I froze for half a second before continuing, keeping my focus strictly on the small brush in my hand. "Is this the part where you give me some kind of overprotective sister speech?"

"Pfft. No way. I think it's cute. Besides, Noah's been annoyingly moody for, like, a year. You're the first thing to make him tolerable again."

I smiled, feeling a small warmth spread through me. "Glad I could help."

Lily leaned forward, inspecting her reflection in the mirror across the room. "You know, I used to think he'd never date anyone seriously. Like, he'd flirt with girls sometimes, but it was never anything real. You're different though."

I glanced at her, curious. "How so?"

"I dunno. He actually talks about you when you're not around. Trust me, that never happens."

I bit the inside of my cheek to stop the grin threatening to break free.

"Anyway," Lily continued, grabbing a bright red polish for herself, "just don't break his heart, or I'll have to stop pretending to like you."

I laughed. "Duly noted."

The conversation shifted after that, drifting into easier topics — school, random gossip, and a long debate about which beach snack was superior.

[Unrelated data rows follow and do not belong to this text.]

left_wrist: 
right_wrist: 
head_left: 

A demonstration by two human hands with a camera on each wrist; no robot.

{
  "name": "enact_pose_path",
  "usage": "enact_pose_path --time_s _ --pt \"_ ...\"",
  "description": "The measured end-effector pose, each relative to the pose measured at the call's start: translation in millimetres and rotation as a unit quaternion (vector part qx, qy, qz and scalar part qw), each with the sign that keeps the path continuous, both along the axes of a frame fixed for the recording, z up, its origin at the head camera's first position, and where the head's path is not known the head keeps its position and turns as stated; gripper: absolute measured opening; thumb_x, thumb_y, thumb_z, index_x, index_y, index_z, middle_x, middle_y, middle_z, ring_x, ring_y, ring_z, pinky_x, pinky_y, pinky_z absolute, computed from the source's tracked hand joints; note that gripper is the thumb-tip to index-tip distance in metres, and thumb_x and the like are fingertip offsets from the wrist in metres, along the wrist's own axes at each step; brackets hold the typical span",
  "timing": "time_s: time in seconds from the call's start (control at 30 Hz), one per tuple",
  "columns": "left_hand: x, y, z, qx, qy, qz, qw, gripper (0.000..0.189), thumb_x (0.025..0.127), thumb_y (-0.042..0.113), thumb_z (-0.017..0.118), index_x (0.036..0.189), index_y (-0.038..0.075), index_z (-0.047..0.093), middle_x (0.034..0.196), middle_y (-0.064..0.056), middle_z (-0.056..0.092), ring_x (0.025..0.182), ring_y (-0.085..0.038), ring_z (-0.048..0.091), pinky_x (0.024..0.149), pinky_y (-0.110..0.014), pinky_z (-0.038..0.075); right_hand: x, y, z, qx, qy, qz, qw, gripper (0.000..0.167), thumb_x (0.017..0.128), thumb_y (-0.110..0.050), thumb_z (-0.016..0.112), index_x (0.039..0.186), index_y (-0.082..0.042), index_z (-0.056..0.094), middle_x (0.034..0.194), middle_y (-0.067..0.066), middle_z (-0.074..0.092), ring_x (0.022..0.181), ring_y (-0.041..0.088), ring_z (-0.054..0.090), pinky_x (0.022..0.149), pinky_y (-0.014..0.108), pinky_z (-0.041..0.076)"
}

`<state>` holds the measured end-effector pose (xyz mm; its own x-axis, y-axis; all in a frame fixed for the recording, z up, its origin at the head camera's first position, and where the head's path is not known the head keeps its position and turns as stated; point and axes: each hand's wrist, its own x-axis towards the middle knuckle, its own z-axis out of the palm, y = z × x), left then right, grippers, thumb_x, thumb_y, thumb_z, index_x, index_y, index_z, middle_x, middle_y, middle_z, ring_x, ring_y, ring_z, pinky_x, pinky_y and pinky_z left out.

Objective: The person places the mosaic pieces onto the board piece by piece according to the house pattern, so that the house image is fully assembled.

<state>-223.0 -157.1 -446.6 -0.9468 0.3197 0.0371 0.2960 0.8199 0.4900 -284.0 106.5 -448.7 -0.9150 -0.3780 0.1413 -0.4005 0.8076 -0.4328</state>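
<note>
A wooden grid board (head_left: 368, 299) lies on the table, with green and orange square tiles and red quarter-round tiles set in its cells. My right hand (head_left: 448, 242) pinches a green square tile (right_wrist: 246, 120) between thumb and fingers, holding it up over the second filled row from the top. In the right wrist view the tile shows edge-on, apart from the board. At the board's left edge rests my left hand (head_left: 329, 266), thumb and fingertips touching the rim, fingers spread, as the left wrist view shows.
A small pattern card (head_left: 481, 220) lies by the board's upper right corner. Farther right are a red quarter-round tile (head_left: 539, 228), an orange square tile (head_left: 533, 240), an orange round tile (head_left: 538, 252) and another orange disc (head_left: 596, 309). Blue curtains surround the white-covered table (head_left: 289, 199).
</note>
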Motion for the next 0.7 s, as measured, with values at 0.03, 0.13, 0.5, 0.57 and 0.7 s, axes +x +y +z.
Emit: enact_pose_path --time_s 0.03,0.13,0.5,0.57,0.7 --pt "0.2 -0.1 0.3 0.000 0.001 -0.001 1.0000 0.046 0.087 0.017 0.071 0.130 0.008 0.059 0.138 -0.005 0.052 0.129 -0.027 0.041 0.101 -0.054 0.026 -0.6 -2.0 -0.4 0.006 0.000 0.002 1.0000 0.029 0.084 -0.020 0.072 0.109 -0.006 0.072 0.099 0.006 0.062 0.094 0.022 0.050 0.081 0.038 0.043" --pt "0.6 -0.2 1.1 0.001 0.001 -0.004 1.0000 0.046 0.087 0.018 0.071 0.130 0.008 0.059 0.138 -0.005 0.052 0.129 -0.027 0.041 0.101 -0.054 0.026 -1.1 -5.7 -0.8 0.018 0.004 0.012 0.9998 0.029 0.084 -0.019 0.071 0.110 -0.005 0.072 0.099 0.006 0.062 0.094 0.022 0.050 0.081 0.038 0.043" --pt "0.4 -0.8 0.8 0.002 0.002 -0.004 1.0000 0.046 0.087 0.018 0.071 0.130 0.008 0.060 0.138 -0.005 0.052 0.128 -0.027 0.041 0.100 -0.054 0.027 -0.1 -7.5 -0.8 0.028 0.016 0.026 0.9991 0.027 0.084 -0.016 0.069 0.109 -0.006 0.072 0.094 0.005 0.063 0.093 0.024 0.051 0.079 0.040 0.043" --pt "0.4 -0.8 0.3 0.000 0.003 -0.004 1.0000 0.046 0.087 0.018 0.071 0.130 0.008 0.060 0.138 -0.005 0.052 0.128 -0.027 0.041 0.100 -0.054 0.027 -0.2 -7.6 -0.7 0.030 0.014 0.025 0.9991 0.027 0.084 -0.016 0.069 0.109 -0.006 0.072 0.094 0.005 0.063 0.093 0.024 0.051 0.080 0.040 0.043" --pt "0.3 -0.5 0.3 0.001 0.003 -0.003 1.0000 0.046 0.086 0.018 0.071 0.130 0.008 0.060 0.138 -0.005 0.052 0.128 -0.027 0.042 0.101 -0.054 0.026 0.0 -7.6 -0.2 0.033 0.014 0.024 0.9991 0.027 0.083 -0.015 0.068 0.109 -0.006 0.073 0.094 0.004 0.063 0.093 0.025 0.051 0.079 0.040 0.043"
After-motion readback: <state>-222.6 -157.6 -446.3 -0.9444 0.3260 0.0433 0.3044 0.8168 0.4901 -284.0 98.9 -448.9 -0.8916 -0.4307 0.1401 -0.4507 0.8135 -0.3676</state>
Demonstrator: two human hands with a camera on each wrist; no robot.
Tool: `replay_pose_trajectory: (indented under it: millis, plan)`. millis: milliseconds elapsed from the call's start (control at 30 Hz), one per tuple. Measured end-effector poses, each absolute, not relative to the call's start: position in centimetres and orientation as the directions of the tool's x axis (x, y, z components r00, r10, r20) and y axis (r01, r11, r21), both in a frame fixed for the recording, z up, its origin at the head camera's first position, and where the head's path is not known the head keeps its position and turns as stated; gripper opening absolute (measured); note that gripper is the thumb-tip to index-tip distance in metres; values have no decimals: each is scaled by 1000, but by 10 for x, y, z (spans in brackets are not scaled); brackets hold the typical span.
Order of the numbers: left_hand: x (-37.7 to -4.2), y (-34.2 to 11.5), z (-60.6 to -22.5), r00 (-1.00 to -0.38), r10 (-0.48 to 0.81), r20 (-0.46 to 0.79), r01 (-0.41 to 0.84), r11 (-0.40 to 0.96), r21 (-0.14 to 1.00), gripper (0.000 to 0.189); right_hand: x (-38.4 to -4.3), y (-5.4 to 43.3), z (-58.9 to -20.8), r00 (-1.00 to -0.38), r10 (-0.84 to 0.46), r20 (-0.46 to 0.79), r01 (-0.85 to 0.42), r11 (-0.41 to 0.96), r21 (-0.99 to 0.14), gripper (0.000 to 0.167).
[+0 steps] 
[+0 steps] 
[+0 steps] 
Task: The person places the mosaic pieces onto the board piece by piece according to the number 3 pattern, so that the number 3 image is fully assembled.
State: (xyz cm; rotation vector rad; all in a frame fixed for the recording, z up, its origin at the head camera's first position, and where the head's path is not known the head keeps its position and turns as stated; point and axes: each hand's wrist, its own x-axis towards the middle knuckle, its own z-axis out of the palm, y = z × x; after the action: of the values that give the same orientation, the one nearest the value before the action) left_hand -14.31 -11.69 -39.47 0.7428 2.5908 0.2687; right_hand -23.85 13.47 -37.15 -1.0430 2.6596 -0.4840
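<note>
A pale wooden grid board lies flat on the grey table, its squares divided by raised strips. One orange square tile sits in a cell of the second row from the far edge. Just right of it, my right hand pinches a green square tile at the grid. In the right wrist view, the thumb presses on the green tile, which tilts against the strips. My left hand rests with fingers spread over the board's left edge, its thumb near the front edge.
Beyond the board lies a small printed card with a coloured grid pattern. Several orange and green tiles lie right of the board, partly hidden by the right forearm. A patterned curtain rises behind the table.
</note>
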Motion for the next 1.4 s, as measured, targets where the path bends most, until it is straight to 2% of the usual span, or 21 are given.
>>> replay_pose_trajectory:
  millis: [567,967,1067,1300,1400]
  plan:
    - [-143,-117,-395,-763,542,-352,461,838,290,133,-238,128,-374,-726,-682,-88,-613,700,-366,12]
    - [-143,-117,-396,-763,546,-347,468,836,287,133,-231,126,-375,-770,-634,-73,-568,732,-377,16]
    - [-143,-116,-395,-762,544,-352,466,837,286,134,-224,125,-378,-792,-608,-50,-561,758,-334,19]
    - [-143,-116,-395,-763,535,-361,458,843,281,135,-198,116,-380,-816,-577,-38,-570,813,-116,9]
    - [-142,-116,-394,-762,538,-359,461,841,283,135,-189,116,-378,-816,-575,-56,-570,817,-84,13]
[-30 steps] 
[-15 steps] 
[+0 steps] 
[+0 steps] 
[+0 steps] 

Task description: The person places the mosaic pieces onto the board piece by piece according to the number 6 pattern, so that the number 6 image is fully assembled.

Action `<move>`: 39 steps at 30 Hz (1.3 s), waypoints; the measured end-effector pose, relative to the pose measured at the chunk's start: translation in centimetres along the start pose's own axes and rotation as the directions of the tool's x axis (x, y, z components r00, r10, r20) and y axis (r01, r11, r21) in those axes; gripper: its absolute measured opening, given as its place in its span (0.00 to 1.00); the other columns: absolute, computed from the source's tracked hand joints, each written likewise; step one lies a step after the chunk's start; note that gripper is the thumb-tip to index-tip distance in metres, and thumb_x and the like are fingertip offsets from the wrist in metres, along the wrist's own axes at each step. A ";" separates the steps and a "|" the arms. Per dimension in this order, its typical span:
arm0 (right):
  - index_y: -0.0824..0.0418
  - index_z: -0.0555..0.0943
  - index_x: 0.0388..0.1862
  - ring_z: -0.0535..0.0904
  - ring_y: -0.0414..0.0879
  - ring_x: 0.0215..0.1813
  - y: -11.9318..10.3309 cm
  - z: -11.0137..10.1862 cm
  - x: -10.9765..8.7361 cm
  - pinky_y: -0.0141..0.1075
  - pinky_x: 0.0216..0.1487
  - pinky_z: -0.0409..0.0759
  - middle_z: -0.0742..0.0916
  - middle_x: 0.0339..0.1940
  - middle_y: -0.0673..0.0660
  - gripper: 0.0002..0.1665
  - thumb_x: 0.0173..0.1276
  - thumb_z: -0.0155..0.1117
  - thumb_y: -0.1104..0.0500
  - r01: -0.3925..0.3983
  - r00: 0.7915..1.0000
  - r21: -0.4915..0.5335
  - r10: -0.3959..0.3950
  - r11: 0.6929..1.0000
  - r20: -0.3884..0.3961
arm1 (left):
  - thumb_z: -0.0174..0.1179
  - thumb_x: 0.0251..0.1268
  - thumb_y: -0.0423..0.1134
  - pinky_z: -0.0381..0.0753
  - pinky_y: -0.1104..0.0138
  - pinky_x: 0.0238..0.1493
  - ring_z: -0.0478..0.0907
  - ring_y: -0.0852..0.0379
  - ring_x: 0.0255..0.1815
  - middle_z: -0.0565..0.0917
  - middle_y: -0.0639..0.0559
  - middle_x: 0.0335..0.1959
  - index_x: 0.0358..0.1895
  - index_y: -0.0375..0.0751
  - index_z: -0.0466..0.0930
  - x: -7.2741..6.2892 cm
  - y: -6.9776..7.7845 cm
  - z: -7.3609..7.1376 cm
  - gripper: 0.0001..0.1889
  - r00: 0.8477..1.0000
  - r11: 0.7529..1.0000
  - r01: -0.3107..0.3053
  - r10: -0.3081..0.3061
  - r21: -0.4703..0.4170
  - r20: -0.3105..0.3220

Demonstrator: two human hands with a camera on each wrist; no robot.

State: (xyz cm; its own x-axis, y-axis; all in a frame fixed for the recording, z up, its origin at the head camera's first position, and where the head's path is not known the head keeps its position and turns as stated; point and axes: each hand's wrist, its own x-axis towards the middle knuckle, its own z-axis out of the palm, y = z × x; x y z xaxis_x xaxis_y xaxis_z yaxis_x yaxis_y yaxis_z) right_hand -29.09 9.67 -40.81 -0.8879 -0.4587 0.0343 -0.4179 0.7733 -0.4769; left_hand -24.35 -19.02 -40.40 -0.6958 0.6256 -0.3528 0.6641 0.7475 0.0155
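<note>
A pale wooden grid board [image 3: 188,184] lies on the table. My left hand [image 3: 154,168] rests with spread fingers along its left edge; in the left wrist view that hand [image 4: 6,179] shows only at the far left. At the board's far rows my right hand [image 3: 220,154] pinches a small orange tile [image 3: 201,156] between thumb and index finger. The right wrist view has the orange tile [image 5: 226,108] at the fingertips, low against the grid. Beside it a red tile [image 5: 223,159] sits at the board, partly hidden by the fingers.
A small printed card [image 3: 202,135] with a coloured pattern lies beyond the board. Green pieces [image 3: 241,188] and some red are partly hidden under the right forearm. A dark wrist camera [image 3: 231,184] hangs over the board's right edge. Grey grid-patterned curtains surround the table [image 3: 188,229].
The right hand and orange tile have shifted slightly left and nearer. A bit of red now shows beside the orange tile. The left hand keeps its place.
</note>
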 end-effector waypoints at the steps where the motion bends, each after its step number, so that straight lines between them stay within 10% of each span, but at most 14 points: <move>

"Okay, serious question," Lily said, waving the nail polish brush dramatically in the air. "If you had to pick, would you rather fight one horse-sized duck or a hundred duck-sized horses?"

I nearly dropped the bottle. "What?"

"Answer carefully. This says a lot about you as a person."

I narrowed my eyes, trying to suppress a laugh. "A hundred duck-sized horses. They'd be kind of cute, right?"

Lily looked scandalized. "Wrong. Absolutely wrong. They'd swarm you like a pack of tiny terrors."

"But if the duck is huge, doesn't that make it more dangerous?"

"Nah, I'd just run. Ducks don't hold grudges."

"I feel like that's a wildly inaccurate statement."

By the time we finished our nails — hers cherry red and mine soft pink — the sun was beginning to set, spilling gold over the room.

"We should probably eat something," I said, standing and stretching.

Lily groaned, flopping dramatically onto her bed. "Ugh. Can't we just manifest food to show up?"

"Good luck with that. I'm making sandwiches."

"Fine," she said, trailing after me as we made our way to the kitchen.

There was something comforting about the simplicity of it all — the quiet, the laughter, the normalcy. It felt like a piece of summer I didn't want to let go of just yet.